*What this task involves:* State only how many lines in the listing contain the string "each".

*** Stored data ***

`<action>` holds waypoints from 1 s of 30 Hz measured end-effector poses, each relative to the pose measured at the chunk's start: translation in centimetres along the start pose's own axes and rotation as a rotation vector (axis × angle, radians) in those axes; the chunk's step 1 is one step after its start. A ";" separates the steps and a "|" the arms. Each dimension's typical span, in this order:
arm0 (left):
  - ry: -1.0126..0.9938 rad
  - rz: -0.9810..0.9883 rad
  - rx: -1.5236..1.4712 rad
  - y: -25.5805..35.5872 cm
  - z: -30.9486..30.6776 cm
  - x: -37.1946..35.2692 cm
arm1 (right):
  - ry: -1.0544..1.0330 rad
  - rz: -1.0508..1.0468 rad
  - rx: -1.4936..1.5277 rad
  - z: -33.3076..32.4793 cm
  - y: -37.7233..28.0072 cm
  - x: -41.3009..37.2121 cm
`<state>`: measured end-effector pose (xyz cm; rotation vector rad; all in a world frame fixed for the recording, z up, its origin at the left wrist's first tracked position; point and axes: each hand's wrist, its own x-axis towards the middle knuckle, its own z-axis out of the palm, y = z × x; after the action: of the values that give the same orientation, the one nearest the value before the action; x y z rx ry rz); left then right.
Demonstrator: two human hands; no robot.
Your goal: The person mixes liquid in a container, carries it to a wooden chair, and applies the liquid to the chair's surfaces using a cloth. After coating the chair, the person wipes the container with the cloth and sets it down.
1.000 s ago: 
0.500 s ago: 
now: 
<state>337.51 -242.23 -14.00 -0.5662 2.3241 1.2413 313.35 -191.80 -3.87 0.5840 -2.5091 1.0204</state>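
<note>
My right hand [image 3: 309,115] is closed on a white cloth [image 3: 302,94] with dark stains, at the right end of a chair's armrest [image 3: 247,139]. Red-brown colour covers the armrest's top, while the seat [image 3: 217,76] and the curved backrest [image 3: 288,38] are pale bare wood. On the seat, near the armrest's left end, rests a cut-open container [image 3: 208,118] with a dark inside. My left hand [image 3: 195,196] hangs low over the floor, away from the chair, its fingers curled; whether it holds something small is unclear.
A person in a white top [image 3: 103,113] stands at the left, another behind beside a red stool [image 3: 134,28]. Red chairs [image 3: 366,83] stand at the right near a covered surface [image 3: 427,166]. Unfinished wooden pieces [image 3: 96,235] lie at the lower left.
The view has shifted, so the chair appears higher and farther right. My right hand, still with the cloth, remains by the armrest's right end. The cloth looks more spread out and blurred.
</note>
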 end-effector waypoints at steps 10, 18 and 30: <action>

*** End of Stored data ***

*Exercise response:* 2